# Opening an HR24-200 for hard drive replacement...



## res6jya6 (Jul 26, 2016)

Okay - I was looking for a walk through on opening my HR24-200 in order to access the hard drive. I was unable to do so and ended up going in blind. It was, however, stupid easy

1. Locate the four spaces on the left and right sides of the receiver (looking at the bottom) 
2. Use a flathead screwdriver to "pop these tabs open. Lift the" guts" of the receiver out of the cover
3. Locate and remove the two small screws near the front of the hard drive enclosure. 
4. Locate and remove the torx screws from above the USB ports on the back. 
5. Gently lift the disk enclosure until you can disconnect the power and sata cables. 
6. Remove the four screws from the disk enclosure and remove the drive. 
Reverse to put back together.


----------



## MysteryMan (May 17, 2010)

Opening and modifying leased recevers is against DIRECTV policy. DIRECTV Equipment Lease Agreement...Part Two:...Warranty Disclaimer..."You have no right to...alter or tamper with the equipment".


----------



## res6jya6 (Jul 26, 2016)

MysteryMan said:


> Opening and modifying leased recevers is against DIRECTV policy. DIRECTV Equipment Lease Agreement...Part Two:...Warranty Disclaimer..."You have no right to...alter or tamper with the equipment".

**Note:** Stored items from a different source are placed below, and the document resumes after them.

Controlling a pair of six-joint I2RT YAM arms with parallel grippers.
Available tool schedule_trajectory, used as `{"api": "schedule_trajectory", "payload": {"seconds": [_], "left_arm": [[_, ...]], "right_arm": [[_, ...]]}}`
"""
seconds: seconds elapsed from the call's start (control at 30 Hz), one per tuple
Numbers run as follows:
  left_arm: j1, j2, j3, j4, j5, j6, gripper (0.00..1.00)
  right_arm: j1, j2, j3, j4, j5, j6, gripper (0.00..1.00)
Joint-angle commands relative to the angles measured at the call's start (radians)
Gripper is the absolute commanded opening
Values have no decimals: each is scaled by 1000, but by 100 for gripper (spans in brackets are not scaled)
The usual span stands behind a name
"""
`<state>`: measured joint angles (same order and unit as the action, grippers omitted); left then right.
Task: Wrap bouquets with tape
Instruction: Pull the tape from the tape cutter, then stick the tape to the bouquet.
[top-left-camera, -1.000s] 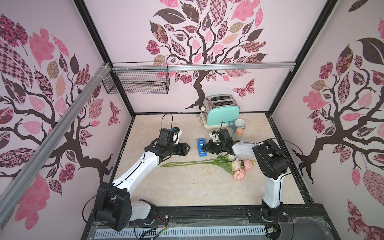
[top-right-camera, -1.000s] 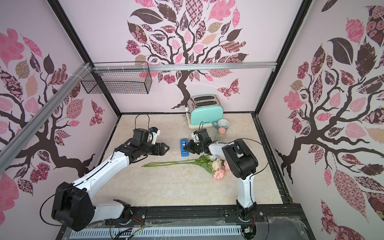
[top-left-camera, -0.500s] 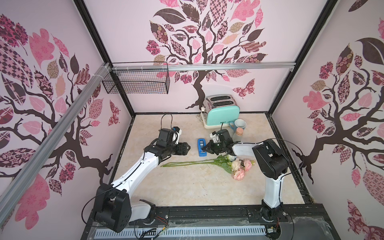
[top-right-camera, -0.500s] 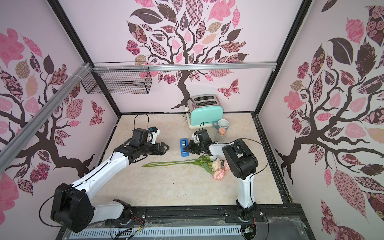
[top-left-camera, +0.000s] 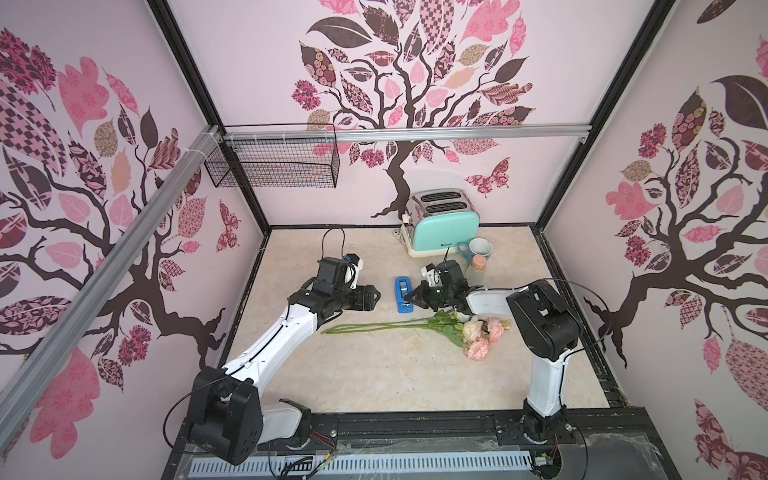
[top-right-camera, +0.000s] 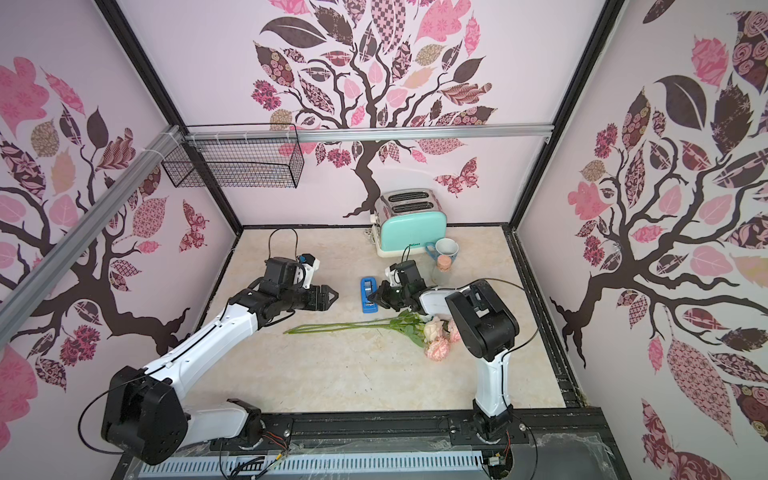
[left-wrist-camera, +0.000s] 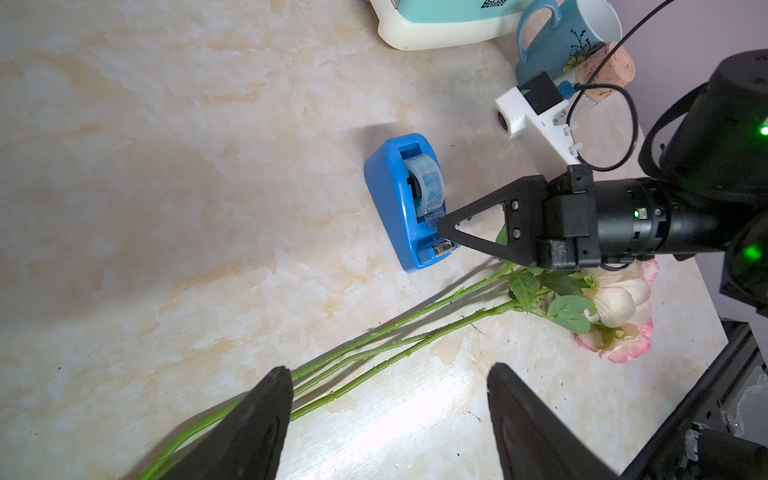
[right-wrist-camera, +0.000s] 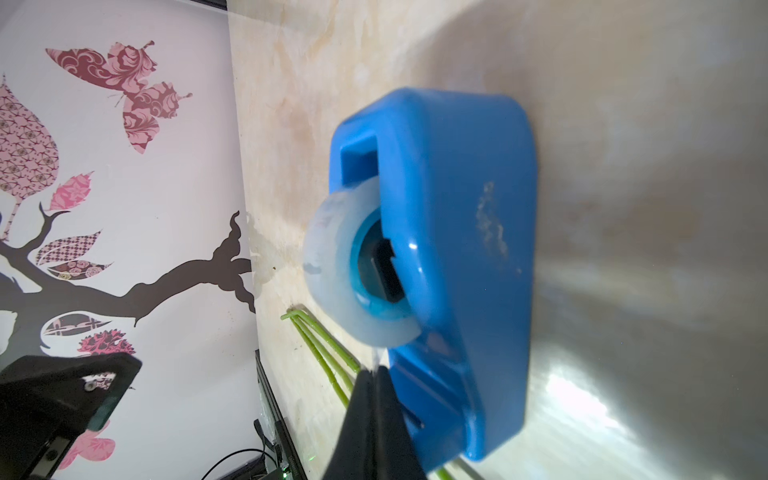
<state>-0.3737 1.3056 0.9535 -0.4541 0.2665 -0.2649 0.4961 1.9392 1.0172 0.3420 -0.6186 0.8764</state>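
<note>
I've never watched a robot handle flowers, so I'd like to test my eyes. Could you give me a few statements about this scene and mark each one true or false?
1. The right tool is shut, with its tips at the cutter end of the tape dispenser. True.
2. The left tool grips the bouquet. False: it is open and holds nothing, and the bouquet lies on the table.
3. The bouquet's blooms lie at the right arm's side. True.
4. The mug sits in the wire basket. False: it stands on the table beside the toaster.
</note>
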Motion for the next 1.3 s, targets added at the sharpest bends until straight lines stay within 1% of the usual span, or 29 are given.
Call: {"api": "schedule_trajectory", "payload": {"seconds": [0.0, 0.2, 0.4, 0.67, 0.83, 1.07, 1.27], "left_arm": [[1, -15, -27, 15, -7, 3, 77], [1, -9, -25, 15, -4, 1, 77], [1, -8, -26, 15, -4, 1, 77], [1, -3, -27, 17, -3, 1, 77], [1, -1, -26, 17, -1, 1, 77], [1, 4, -25, 15, -1, 1, 77], [1, 5, -25, 14, -1, 3, 76]], "right_arm": [[13, -86, -25, 12, -46, 9, 0], [13, -108, -52, 37, -52, 16, 0], [13, -120, -76, 113, -69, 45, 0], [13, -149, -112, 134, -87, 45, 0], [15, -157, -131, 123, -97, 37, 0], [17, -181, -145, -10, -86, -39, 0], [30, -208, -173, -33, -89, -53, 0]]}}
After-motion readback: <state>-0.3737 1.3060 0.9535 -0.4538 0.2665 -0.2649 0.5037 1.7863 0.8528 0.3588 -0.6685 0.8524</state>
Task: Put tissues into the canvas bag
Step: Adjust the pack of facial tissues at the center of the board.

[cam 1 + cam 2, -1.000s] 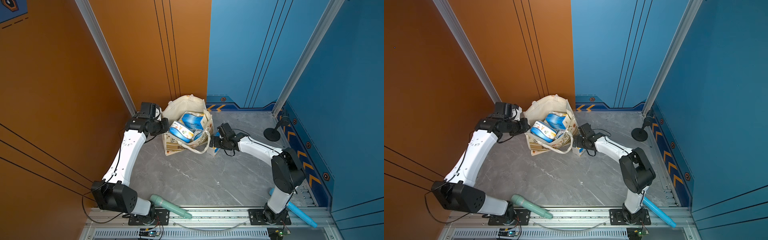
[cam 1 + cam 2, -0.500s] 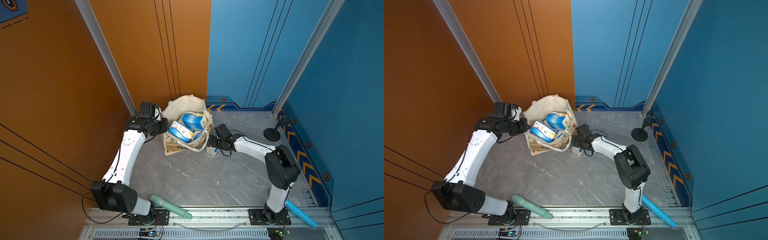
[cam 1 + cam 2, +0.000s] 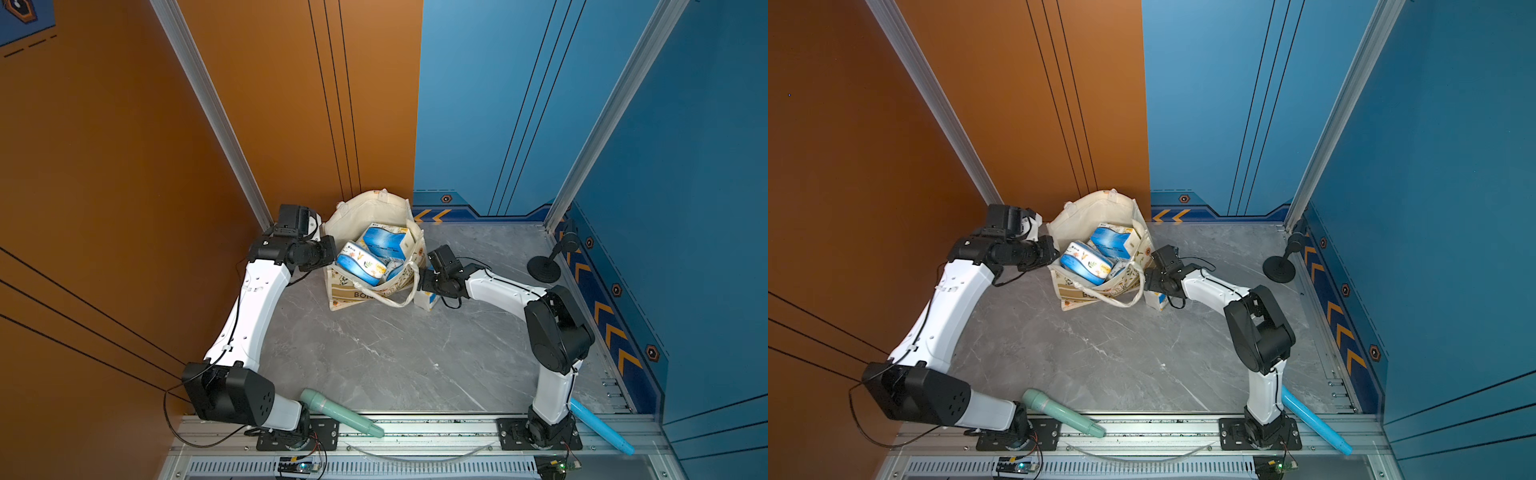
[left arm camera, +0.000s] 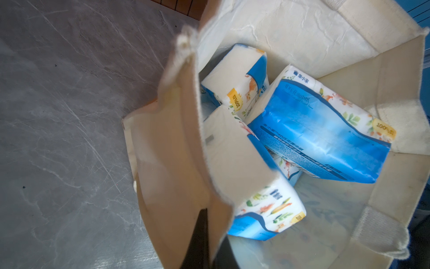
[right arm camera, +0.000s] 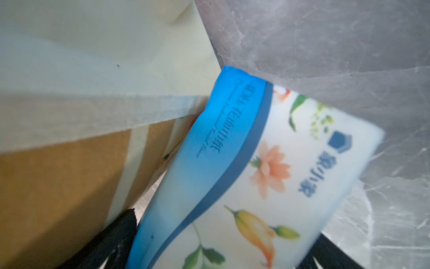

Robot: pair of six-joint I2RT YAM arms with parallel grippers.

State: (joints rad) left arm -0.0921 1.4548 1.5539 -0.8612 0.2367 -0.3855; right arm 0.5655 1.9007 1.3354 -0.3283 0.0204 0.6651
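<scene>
Nearest to me, by the arm bases, lie a teal cylinder and a light-blue cylinder; they are not part of the job, so I leave them. The middle of the table is bare. Further in, the right gripper is low at the only pack that I see outside the bag. This pack stands on the table against the bag's right side. In the right wrist view the dark fingers stand wide on both sides of the pack, and I see no squeeze on the wrapper, so I judge it is not gripped yet. The step in hand is therefore the pick of this pack. The next move, I think, asks to close gently on the soft wrapper and lift clear of the handle hanging just beside. After that comes the carry over the rim and the release. The left gripper is closed on the bag's left rim and holds the mouth open. Inside, the left wrist view shows at least three packs leaning on each other, with room on top. I think the job is near its end.
</scene>
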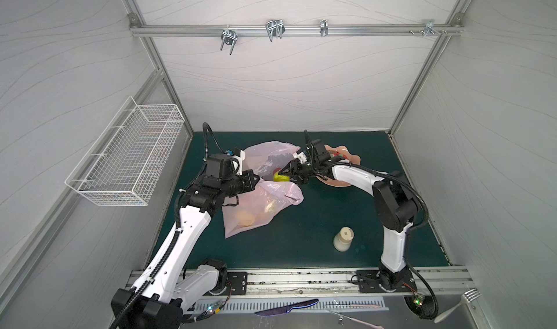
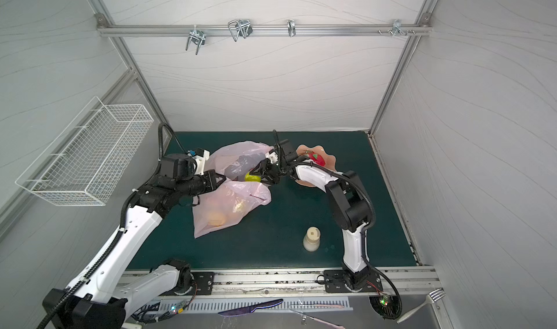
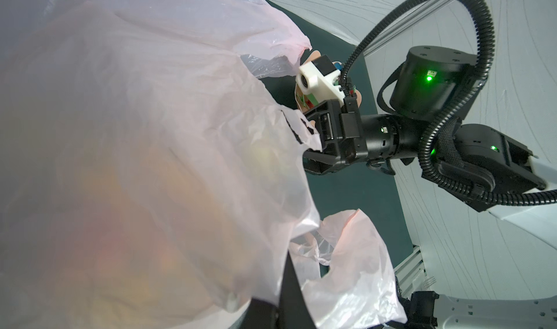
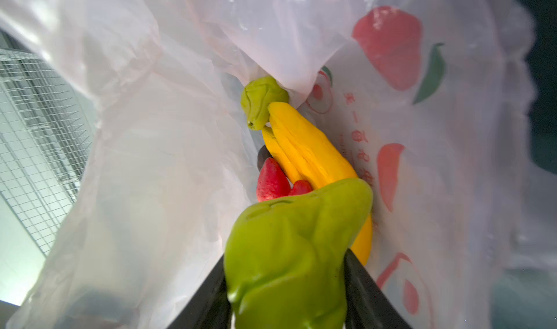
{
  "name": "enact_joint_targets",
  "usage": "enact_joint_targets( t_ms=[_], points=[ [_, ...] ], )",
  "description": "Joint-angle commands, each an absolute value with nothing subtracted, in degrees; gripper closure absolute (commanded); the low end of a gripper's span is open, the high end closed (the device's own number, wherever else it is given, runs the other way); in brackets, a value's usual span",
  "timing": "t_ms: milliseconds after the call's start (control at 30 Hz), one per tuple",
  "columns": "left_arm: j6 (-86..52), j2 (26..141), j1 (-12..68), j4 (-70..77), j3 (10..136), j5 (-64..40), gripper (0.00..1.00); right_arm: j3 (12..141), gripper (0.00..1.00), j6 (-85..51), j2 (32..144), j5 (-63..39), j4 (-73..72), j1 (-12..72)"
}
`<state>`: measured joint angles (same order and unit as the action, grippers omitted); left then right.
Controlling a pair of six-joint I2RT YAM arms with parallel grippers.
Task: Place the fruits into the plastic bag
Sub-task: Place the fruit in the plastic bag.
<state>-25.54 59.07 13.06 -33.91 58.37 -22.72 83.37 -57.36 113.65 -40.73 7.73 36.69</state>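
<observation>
The pale-pink plastic bag [image 1: 262, 204] [image 2: 229, 204] lies left of centre on the green mat, its mouth facing right. My left gripper [image 1: 256, 179] [image 2: 223, 179] [image 3: 283, 294] is shut on the bag's upper edge and holds it up. My right gripper [image 1: 284, 176] [image 2: 254, 176] [image 4: 286, 264] is shut on a green pear [image 1: 281, 177] [image 4: 295, 228] at the bag's mouth. Inside the bag lie a banana bunch [image 4: 307, 152], another green pear [image 4: 262, 101], strawberries [image 4: 271, 181] and a dark round fruit [image 4: 262, 160]. A red dragon fruit [image 2: 318, 159] rests on the peach plate [image 2: 330, 164].
A cream bottle [image 1: 343, 238] stands on the mat at the front right. A white wire basket [image 1: 129, 155] hangs on the left wall. A knife [image 1: 286, 307] and a fork [image 1: 461, 306] lie on the front ledge.
</observation>
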Motion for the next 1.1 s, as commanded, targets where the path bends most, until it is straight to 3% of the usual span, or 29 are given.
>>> enact_joint_targets(
  t_ms=[0,633,833,1067],
  points=[
    [-24.97,59.91,12.74,-31.24,60.02,-23.03,1.0,88.1,0.59,-61.73,116.81,-42.97,3.93,38.83],
    [-23.57,60.09,12.76,-31.54,60.56,-22.06,1.0,106.03,0.52,-76.86,135.3,-44.93,-5.78,46.53],
    [-23.4,59.54,12.79,-31.67,59.83,-21.8,1.0,110.77,0.36,-76.76,138.3,-47.93,-3.7,47.51],
    [-23.38,60.02,12.76,-31.13,60.15,-22.14,1.0,107.59,0.16,-75.2,135.55,-50.02,-4.41,47.12]
  ],
)
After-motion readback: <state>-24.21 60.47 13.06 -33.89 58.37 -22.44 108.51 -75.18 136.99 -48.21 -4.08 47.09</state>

Are you placing this disclaimer to forwarn others, or myself?


----------



## ReggieA (Jul 26, 2016)

Can a regular service technician do this?

Reason I ask: My HR44/500 receiver has a bad tuner, one of the five doesn't "see" the incoming signal. It's #3 at the moment; the receiver seems to reassign the numbers if the pre-amp unit looses power. (It was #1.) What happens is that if I am recording two shows, or recording one and watching another, there are no more available tuners and anything else I might want to watch or record (which would be assigned to Tuner #3) can't be watched or recorded - I get the "error, cable disconnected" message EVEN WHEN I'm actually watching and/or recording something successfully! The cable is obviously fine, since I'm using it successfully; the problem must be in the tuner itself.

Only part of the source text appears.